United States District Court, M.D. Pennsylvania

June 22, 2018

STEVEN PLAVIN, on behalf of himself and all others similarly situated,, Plaintiff,


          Robert D. Mariani United States District Judge

         I. Introduction and Procedural History

         This case is a putative class action against Defendant Group Health Incorporated ("Group Health") brought by Plaintiff Steven Plavin, alleging unjust enrichment and violations of New York's General Business Law and Insurance Law based on Group Health's marketing statements about coverage benefits for its health insurance plan, which was bargained for and sponsored by Plavin's employer, the City of New York. Group Health moved for dismissal of the Complaint, arguing that all claims are time barred, and in the alternative, that the General Business Law claims fail to allege consumer-oriented conduct or material misrepresentations, that the Insurance Law claim fails to allege material misrepresentations, and that the unjust enrichment claim should be precluded because it is quasi-contractual, duplicative of other claims, and fails to adequately allege the requisite elements. Doc. 31. For the reasons that follow, Defendant's motion will be granted.
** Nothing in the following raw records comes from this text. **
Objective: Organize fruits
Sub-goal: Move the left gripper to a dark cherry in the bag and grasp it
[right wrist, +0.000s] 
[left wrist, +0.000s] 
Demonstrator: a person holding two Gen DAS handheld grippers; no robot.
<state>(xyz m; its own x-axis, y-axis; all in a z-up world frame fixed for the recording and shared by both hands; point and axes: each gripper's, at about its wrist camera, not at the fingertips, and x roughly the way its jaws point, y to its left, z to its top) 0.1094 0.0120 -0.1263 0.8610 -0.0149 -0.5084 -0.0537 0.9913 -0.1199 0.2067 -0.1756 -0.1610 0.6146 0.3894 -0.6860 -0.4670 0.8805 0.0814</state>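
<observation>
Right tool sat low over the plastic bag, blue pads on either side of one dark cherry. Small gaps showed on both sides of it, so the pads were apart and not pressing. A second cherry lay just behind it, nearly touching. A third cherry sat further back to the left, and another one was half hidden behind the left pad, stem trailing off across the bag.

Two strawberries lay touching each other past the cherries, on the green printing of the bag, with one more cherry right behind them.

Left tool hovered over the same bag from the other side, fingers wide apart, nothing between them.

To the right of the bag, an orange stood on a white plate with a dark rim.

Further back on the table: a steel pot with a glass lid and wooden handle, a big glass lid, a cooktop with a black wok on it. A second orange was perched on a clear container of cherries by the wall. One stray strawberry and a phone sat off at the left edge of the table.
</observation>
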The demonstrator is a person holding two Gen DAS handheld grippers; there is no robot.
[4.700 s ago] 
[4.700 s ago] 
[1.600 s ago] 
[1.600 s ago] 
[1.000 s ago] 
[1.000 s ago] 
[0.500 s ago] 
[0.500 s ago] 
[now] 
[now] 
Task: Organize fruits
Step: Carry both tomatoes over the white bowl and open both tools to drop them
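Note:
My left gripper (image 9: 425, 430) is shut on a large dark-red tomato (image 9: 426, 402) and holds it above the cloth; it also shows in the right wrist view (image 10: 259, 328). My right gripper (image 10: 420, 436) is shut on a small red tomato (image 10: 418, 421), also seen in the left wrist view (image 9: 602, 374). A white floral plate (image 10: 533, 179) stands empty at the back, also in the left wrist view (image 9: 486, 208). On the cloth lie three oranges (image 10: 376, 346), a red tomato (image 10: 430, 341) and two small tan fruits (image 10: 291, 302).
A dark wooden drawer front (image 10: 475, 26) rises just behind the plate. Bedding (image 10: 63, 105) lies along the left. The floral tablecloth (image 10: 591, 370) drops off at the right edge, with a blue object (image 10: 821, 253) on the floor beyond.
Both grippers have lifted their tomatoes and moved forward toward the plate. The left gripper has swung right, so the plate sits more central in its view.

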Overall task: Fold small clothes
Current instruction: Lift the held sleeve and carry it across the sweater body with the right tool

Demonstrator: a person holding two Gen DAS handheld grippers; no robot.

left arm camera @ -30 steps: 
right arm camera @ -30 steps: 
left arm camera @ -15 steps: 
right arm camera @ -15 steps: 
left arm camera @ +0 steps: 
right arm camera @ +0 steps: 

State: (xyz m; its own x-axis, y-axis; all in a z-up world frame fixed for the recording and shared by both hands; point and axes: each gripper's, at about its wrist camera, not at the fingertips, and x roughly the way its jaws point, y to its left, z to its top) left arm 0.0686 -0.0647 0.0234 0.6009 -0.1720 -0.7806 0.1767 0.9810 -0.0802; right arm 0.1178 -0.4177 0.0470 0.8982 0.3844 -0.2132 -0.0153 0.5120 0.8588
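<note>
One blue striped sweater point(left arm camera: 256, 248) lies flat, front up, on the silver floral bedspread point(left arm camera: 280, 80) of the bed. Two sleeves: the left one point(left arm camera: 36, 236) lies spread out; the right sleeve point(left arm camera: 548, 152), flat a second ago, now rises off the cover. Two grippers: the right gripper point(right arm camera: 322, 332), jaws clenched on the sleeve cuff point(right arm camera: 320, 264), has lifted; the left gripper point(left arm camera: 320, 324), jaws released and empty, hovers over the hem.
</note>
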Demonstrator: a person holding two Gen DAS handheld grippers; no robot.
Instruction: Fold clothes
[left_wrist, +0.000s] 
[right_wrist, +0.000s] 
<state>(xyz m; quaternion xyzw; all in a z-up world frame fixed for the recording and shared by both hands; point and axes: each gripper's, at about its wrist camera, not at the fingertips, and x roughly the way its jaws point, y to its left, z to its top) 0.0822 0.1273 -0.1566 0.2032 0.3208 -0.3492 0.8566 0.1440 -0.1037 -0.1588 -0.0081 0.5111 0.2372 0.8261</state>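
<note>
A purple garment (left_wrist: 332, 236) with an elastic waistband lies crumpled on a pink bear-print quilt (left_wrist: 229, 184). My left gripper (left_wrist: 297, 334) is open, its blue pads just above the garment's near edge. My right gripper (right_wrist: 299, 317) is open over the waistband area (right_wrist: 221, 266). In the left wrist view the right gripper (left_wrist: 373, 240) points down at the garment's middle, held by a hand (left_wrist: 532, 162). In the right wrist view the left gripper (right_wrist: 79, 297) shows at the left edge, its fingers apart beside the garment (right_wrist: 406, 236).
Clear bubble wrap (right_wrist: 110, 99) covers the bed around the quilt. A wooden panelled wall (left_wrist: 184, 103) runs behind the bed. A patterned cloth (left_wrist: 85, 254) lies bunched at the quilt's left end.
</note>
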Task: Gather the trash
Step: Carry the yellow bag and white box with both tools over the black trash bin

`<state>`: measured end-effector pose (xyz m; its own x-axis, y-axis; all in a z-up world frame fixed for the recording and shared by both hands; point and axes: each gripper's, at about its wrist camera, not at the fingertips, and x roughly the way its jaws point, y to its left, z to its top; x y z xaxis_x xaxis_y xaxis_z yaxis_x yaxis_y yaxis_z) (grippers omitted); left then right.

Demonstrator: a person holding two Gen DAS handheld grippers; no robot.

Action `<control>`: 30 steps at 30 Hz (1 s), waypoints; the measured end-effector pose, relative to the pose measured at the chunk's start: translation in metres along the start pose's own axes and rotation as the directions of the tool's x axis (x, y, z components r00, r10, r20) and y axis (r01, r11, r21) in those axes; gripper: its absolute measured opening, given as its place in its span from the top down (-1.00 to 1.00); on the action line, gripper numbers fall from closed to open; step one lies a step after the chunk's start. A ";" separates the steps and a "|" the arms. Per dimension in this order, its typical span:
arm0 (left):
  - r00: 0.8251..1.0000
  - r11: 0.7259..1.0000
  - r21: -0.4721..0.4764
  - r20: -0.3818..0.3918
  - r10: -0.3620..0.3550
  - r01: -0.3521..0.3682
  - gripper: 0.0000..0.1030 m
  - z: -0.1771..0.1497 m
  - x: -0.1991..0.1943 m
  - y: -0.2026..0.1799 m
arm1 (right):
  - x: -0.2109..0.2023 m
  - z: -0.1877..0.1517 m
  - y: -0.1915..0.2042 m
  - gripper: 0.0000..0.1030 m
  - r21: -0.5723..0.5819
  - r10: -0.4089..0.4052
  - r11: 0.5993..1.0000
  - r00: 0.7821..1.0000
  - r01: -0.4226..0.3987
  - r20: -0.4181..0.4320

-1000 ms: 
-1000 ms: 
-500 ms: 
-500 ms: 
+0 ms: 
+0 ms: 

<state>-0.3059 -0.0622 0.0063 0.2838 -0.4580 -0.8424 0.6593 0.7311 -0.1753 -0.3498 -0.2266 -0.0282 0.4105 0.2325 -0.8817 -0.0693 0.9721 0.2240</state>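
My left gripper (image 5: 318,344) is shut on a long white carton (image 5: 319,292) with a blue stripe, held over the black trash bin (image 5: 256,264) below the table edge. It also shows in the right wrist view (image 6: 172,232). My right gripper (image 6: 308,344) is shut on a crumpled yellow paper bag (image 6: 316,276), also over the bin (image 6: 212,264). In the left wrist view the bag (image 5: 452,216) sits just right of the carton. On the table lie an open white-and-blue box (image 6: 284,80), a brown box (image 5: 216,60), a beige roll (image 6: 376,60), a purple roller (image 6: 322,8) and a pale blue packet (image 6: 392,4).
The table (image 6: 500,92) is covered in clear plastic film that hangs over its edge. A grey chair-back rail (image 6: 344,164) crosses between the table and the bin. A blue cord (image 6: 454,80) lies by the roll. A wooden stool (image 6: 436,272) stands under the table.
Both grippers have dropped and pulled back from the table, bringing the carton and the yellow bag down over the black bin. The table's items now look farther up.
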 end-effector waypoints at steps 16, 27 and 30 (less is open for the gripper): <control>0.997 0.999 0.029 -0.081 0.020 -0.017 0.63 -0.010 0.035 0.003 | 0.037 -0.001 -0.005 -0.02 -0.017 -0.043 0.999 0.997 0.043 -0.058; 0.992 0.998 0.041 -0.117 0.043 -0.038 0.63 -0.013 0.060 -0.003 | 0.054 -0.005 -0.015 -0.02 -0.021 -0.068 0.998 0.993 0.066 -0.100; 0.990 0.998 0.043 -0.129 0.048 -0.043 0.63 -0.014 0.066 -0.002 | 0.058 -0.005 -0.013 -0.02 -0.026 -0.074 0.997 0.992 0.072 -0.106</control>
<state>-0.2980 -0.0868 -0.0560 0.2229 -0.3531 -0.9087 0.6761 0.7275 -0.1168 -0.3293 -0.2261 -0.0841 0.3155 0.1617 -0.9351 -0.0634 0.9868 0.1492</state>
         II. Factual Allegations

         Group Health is a not-for-profit corporation that offers health insurance plans to consumers through their employers. Doc. 1 ¶ 14. Plavin is a retired New York City police officer and a current resident of Pennsylvania. Id. ¶ 13. Prior to retirement, he was offered a choice of eleven health plans by his employer. Id. ¶¶ 19-20. Plavin enrolled in Group Health's preferred provider organization ("PPO") plan in 1984 and has chosen to re-enroll in the same plan since then. Id. ¶ 13. The Group Health plan did not require payment of out-of-pocket premiums from members, and it provided coverage for out-of-network services as well as in-network services. Id. ¶ 20. Plavin alleges that "[c]osts being equal, PPO plans are generally preferred by consumers because they provide coverage for services rendered by almost any provider, whether in-network or out-of-network." Id. Plavin alleges that "[b]y promoting itself as a PPO plan providing comprehensive in-network and out-of-network coverage that also did not require out-of-pocket premiums," the Group Health plan appeared to be an attractive plan to New York City employees, and as a result, the plan "had the highest enrollment of any health plan offered to NYC employees and retirees." Id. ¶25.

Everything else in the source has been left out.